4 Mekanisme koping digunakan orang tua sebagai usaha mengatasi kecemasan yang mengancam dirinya. Mekanisme koping yang sering digunakan adalah Regresi. Sedangkan contoh sumber koping yang dapat digunakan misalnya keterlibatan dalam hubungan yang luas dalam keluarga dan teman, hubungan dengan hewan peliharaan, menggunakan kreatifitas untuk mengekspresikan stress interpersonal seperti kesenian musik atau tulisan (Dermawan dan Rusdi, 2013). Menurut Kliat 2007 dalam kutipan (dr.

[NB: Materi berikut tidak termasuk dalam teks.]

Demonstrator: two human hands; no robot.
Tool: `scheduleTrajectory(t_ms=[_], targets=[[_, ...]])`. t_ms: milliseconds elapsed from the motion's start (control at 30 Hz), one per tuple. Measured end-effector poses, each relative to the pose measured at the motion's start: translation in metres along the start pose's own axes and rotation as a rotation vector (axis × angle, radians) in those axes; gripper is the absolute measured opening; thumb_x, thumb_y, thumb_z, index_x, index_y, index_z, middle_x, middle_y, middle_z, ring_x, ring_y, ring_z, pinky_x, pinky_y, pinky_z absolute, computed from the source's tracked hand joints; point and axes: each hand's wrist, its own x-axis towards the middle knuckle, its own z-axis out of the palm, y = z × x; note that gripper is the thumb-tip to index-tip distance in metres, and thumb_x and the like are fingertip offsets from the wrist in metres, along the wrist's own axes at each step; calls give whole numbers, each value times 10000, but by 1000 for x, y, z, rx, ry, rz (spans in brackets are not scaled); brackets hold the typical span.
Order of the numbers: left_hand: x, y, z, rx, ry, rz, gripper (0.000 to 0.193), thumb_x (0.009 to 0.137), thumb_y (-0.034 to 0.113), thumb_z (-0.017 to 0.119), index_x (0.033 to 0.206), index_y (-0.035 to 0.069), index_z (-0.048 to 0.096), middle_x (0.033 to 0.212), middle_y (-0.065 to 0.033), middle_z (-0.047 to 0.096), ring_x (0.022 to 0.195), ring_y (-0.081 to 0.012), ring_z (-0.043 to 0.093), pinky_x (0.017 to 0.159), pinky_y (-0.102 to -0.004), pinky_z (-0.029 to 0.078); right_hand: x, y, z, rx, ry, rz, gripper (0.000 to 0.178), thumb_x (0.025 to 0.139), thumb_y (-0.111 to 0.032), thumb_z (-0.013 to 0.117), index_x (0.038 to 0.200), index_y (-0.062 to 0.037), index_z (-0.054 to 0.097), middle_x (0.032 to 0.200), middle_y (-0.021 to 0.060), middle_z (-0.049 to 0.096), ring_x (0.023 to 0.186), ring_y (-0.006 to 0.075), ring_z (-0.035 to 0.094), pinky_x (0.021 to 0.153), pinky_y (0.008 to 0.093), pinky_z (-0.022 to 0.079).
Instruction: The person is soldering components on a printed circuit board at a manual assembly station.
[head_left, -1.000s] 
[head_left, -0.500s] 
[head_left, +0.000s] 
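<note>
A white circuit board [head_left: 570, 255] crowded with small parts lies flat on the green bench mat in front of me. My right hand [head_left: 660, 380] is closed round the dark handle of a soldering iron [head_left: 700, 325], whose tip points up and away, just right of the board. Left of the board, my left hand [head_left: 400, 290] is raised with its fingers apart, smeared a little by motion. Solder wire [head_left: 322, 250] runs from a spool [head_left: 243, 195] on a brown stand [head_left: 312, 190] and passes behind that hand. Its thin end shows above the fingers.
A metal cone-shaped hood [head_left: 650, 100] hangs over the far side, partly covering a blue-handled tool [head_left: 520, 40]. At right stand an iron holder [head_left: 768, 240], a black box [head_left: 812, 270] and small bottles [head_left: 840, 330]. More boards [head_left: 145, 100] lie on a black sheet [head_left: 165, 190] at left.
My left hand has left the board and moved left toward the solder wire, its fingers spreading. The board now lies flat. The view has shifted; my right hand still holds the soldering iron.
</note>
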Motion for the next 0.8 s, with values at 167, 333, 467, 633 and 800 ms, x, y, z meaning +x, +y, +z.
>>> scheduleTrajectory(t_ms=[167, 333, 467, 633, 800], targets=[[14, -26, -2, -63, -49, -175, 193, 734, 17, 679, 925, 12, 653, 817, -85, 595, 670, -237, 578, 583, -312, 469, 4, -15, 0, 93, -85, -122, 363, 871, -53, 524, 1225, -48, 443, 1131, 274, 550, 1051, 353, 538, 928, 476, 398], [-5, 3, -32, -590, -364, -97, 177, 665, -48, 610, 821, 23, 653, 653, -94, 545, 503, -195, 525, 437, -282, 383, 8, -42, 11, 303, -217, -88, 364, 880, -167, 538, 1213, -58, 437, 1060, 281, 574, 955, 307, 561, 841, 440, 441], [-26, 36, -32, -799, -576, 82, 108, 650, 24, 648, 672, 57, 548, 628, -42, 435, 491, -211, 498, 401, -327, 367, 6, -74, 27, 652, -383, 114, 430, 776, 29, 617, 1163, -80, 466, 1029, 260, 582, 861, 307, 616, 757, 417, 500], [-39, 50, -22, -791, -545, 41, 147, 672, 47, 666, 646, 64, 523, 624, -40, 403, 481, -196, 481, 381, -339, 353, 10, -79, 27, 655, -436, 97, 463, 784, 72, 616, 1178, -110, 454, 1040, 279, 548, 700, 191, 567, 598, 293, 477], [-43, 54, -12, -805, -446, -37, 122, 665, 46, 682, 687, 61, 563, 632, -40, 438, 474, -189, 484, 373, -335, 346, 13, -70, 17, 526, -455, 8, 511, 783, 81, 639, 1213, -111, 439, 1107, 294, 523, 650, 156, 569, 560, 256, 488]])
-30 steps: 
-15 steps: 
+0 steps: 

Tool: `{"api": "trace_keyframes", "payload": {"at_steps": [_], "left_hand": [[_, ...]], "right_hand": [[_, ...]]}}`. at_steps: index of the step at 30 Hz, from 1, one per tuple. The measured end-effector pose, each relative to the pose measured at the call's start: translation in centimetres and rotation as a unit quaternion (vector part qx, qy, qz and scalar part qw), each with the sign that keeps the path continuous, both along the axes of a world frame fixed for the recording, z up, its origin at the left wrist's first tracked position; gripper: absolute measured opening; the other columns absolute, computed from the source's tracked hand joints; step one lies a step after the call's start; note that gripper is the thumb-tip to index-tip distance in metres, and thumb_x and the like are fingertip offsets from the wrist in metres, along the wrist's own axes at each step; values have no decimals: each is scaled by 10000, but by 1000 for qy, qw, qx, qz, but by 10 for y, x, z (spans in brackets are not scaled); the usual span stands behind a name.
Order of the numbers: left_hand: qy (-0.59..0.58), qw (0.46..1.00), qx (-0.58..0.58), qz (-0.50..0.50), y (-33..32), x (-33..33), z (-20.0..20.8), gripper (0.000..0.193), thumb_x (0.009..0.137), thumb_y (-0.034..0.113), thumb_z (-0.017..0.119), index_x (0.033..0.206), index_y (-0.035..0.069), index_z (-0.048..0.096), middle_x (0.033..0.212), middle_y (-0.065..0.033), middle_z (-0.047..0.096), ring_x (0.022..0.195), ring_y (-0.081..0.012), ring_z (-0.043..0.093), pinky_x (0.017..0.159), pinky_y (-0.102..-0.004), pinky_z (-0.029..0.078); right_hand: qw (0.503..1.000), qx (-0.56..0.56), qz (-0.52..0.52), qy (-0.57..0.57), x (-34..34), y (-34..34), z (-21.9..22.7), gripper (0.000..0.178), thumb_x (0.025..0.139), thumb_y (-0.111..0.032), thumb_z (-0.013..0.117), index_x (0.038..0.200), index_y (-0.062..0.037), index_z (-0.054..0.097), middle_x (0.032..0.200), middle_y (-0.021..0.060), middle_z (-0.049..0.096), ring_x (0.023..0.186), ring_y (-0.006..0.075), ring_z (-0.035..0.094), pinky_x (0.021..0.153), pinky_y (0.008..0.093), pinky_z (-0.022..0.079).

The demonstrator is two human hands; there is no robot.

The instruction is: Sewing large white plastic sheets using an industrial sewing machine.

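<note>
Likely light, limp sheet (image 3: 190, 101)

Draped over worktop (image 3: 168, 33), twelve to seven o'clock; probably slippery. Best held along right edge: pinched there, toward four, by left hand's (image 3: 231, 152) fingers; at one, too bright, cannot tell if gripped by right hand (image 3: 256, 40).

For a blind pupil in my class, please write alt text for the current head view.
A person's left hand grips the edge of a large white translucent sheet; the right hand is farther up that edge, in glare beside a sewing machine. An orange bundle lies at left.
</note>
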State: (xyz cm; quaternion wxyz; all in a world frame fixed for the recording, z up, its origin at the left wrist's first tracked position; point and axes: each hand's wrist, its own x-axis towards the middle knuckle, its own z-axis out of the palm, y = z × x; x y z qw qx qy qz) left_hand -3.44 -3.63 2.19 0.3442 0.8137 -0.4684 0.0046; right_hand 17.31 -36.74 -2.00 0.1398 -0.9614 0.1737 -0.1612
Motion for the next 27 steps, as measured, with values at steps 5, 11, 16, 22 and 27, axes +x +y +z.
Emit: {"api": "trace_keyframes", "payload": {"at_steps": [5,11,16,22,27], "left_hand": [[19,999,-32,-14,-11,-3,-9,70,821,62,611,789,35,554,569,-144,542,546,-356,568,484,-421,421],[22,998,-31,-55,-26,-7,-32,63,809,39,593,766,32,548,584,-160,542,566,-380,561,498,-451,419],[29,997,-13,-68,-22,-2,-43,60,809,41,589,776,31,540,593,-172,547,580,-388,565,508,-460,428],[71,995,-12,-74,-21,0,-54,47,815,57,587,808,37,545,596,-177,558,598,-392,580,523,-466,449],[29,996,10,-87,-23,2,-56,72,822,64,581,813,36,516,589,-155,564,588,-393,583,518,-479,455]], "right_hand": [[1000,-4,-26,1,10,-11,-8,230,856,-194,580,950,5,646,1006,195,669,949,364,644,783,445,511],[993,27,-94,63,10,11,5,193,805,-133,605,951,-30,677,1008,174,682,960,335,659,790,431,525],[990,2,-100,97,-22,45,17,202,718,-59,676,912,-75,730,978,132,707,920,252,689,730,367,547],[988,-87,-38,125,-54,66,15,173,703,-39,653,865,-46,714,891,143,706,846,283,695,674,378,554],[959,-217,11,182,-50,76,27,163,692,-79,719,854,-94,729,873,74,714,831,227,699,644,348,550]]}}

Suparyanto, 2013) Mekanisme koping merupakan cara yang dilakukan oleh individu dalam menyelesaiakan masalah, menyesuaikan diri terhadap perubahan, respon terhadap situasi yang mengancam. Upaya ini dapat berupa kognitif, perubahan perilaku dan perubahan lingkungan yang bertujuan untuk menyelesaikan stress yang dihadapi. Kemampuan koping diperlukan manusia untuk mampu bertahan hidup di lingkungannya yang selalu berubah dengan cepat. Koping merupakan pemecahan masalah dimana seseorang menggunakannya untuk mengelola kondisi stress. Penelitian terdahulu yang berjudul penerimaan diri ibu yang memiliki anak tunanetra ditulis oleh Melati Levianti di Jakarta pada tahun 2013 memiliki kesimpulan yaitu: 1) Subjek pertama, sekalipun subjek pertama sudah menerima keadaan anaknya, namun ia tidak melewati seluruh tahapantahapan dalam setiap fase. Subjek pertama telah memikirkan apa yang terbaik untuk anaknya, ia menyibukkan diri untuk mencari informasi mengenai perkembangan anaknya kelak dan tidak mau larut dalam perasaan sedihnya. Hal ini terjadi dikarenakan adanya pengetahuan sedari awal dari dokter mengenai risiko-risiko yang akan ia terima saat anaknya terlahir. 2) Subjek kedua dan ketiga melalui seluruh tahapan demi tahapan dalam fase

5 penerimaan diri. Namun tidak semua tanda-tanda dari sebuah perasaan yang kemungkinan muncul pada suatu tahapan mereka rasakan. subjek kedua dan ketiga, memiliki perasaan tidak percaya dan terguncang atas kondisi ini membuat mereka sulit menerima kondisi yang ada. Ketakutan-ketakutan akan dipandang rendah serta malu terhadap lingkungan membuat subjek kedua dan ketiga melakukan penarikan diri terhadap lingkungannya. 1.2 Rumusan Masalah Bagaimanakah gambaran mekanisme koping ibu yang memiliki anak lahir cacat tunanetra? 1.3 Tujuan Penelitian Secara umum tujuan penelitian ini adalah untuk mengetahui gambaran mekanisme koping ibu yang memiliki anak lahir cacat tunanetra di masa sekarang. 1.4 Manfaat Penelitian 1.4.1 Manfaat teoritis: Penelitian ini diharapkan dapat memberikan informasi mengenai gambaran mekanisme koping ibu yang memiliki anak lahir cacat tunanetra, baik kepada keluarga atau masyarakat luas yang memiliki anak lahir cacat tunanetra supaya mereka dapat memberikan dukungan dan perlakuan yang lebih tepat. 1.4.2 Manfaat praktis: Sementara bagi perkembangan ilmu pengetahuan, hasil penelitian ini diharapkan dapat menambah informasi mengenai

6 gambaran mekanisme koping ibu yang memiliki anak lahir cacat tunanetra.